_How to complete this task:_ Every line of the listing should be retyped exactly, but none of the pictures should be.
★ ★ ★ ★
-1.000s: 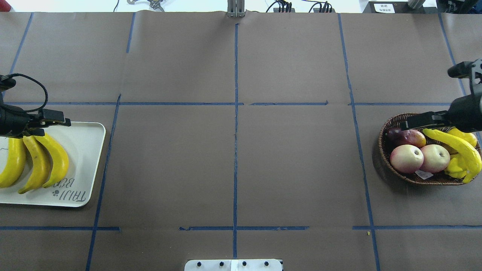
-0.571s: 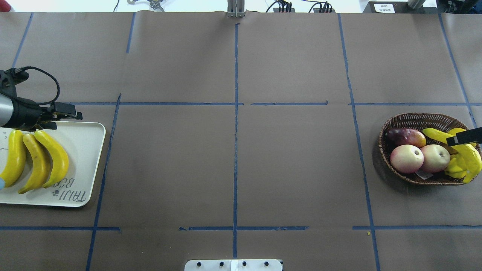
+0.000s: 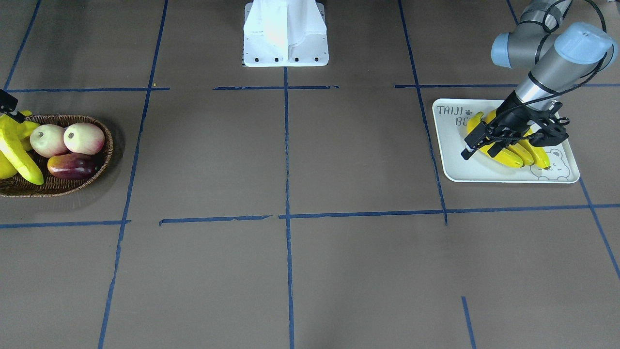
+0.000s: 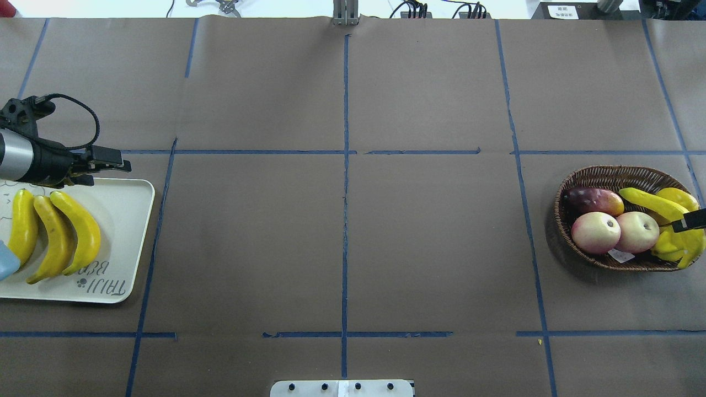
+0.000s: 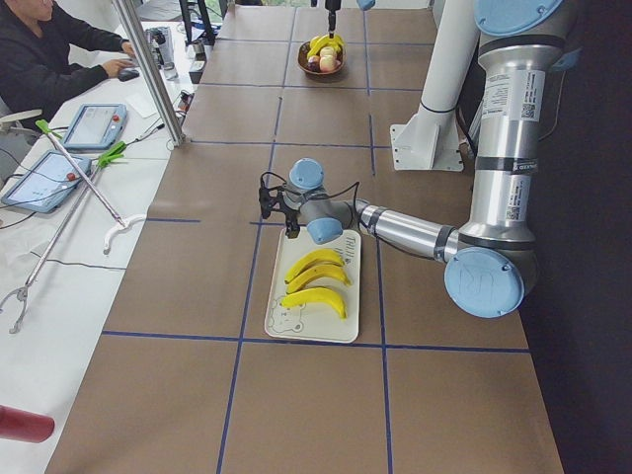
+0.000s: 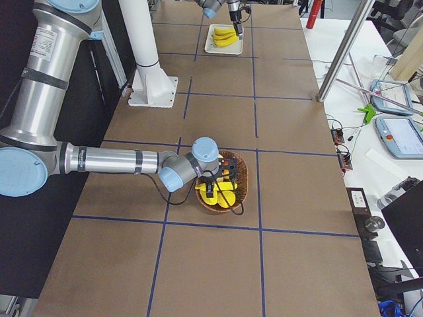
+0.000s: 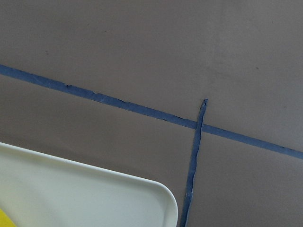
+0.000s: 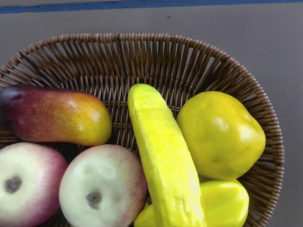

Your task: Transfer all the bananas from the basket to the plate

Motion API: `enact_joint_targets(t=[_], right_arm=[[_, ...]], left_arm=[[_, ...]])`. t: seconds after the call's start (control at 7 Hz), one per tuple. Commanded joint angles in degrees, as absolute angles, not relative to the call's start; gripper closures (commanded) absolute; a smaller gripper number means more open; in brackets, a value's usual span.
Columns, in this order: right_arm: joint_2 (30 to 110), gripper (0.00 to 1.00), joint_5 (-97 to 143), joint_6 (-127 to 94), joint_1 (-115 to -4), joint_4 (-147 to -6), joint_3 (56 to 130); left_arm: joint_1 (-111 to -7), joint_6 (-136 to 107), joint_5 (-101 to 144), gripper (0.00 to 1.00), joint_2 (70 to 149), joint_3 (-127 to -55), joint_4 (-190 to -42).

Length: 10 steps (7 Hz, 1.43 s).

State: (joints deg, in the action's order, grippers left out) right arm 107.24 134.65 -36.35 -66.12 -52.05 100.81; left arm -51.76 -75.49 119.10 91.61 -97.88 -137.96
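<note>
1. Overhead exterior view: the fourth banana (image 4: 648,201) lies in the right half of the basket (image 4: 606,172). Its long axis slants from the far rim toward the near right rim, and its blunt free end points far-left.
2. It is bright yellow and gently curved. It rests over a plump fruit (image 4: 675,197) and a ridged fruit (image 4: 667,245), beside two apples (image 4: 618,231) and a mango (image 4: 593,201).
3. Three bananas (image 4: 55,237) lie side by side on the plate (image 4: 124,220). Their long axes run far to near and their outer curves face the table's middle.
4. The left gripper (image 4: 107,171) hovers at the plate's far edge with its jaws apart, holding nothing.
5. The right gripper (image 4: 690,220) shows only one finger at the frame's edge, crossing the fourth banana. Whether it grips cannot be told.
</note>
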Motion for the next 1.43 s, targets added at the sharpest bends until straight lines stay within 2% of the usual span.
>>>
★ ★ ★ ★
_Your solution:_
-1.000s: 
-0.571s: 
+0.000s: 
+0.000s: 
+0.000s: 
+0.000s: 
+0.000s: 
+0.000s: 

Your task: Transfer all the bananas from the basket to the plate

Motion API: `enact_joint_targets(t=[_], right_arm=[[_, ...]], left_arm=[[_, ...]])`. t: seconds after the call's start (control at 7 Hz), one per tuple. Commanded joint angles in degrees, as absolute angles, not relative to the call's start; gripper closures (commanded) absolute; a smaller gripper number means more open; in brackets, a value's usual span.
Columns, in this order: right_arm: joint_2 (30 to 110), gripper (0.00 to 1.00), joint_5 (-97 to 143), joint_6 (-127 to 94), joint_1 (-115 to -4), joint_4 (-147 to -6), joint_3 (56 to 130); left_arm: joint_1 (-111 to -7), joint_6 (-136 to 107), joint_5 (-101 to 144), gripper (0.00 to 1.00), joint_2 (70 to 149), joint_3 (-127 to -55), joint_4 (-190 to -42).

Length: 10 steps (7 Hz, 1.43 s).

State: (joints deg, in the action's order, grippers left out) right arm 107.24 134.65 -36.35 -66.12 -52.05 100.81; left arm -51.76 -75.49 119.10 91.61 -97.88 -137.96
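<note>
1. Overhead exterior view: the fourth banana (image 4: 648,201) lies in the right half of the basket (image 4: 606,172). Its long axis slants from the far rim toward the near right rim, and its blunt free end points far-left.
2. It is bright yellow and gently curved. It rests over a plump fruit (image 4: 675,197) and a ridged fruit (image 4: 667,245), beside two apples (image 4: 618,231) and a mango (image 4: 593,201).
3. Three bananas (image 4: 55,237) lie side by side on the plate (image 4: 124,220). Their long axes run far to near and their outer curves face the table's middle.
4. The left gripper (image 4: 107,171) hovers at the plate's far edge with its jaws apart, holding nothing.
5. The right gripper (image 4: 690,220) shows only one finger at the frame's edge, crossing the fourth banana. Whether it grips cannot be told.
</note>
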Motion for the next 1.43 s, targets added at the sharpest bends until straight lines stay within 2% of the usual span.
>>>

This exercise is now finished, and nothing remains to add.